WORK TASK: From the material below, copy exactly the lines beginning with the one that contains "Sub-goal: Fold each" and ending with the one that contains "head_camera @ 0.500"; the pictures stay out.

PROVIDED DATA:

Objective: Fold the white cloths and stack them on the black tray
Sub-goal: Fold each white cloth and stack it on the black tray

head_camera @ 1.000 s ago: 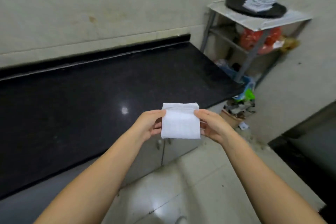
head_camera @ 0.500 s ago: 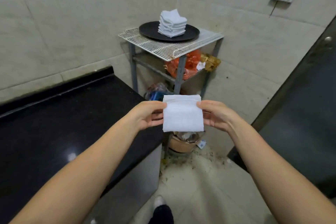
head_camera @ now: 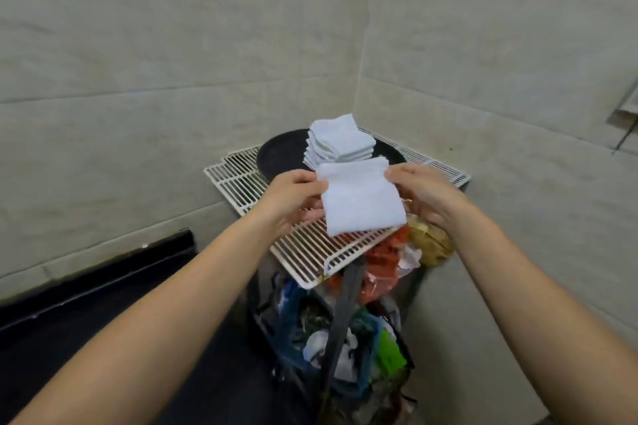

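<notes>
While both hands hold it in the air, a folded white cloth point(head_camera: 362, 198) hangs as a neat square just in front of the black tray point(head_camera: 276, 157), and from my remote seat I see its top edge level with the tray's near rim. The left hand point(head_camera: 293, 197) pinches the cloth's upper left corner, thumb on top and fingers curled behind. The right hand point(head_camera: 423, 195) grasps the upper right corner the same way, thumb pressed on the hem. Beyond the held cloth, a stack of folded white cloths point(head_camera: 340, 143) sits on the tray, its layers slightly fanned and skewed. The round tray rests on a white wire rack point(head_camera: 310, 252) that forms the top shelf of a metal stand in the corner of a tiled wall point(head_camera: 172, 62). Below the rack, on the right, I make out red plastic bags point(head_camera: 383, 259) and a crumpled yellowish wrapper point(head_camera: 429, 241); lower down lies a jumble of blue and green packaging point(head_camera: 386, 355), too cluttered to sort out. At the near left, a black countertop point(head_camera: 86, 321) runs along the wall.
</notes>
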A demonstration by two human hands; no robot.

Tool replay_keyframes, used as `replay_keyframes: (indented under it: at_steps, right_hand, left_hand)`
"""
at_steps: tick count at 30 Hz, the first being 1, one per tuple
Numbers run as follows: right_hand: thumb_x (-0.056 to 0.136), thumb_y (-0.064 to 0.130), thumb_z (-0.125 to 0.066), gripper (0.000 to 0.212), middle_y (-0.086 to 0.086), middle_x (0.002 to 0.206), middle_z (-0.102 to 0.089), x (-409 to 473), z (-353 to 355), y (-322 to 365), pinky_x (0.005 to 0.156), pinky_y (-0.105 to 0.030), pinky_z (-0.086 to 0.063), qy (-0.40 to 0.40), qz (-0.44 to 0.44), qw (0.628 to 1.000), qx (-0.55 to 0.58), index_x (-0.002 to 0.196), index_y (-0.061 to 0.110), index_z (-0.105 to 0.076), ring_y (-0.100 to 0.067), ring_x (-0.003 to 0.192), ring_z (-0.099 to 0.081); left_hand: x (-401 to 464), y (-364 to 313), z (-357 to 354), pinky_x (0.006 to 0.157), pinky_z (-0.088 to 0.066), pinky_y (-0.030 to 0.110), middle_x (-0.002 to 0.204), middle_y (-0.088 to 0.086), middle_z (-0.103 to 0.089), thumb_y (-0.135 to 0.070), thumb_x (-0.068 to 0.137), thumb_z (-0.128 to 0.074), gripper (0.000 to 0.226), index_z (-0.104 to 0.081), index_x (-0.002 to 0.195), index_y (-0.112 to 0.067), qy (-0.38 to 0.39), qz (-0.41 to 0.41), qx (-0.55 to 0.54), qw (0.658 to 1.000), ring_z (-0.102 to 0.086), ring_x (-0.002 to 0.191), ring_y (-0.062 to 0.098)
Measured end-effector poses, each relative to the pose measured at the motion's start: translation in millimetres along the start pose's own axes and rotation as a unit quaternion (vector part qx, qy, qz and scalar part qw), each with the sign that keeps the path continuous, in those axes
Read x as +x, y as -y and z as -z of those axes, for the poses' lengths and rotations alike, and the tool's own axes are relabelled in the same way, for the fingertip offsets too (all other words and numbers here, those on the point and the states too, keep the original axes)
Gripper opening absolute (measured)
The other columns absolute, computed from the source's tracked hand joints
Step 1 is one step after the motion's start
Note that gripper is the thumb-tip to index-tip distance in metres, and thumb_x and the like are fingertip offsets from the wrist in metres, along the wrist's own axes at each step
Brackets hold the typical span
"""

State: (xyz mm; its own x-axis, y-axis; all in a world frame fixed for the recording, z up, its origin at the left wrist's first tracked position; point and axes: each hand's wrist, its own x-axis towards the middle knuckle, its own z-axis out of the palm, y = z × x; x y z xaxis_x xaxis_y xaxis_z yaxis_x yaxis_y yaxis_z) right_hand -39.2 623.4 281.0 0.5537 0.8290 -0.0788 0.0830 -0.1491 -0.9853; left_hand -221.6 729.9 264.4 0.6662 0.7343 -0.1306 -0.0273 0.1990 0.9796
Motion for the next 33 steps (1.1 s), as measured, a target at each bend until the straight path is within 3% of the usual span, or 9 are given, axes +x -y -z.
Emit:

RESULT:
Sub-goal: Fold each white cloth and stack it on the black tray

head_camera @ 1.000 s ago: 
head_camera @ 0.500 s ago: 

This output has been given in full.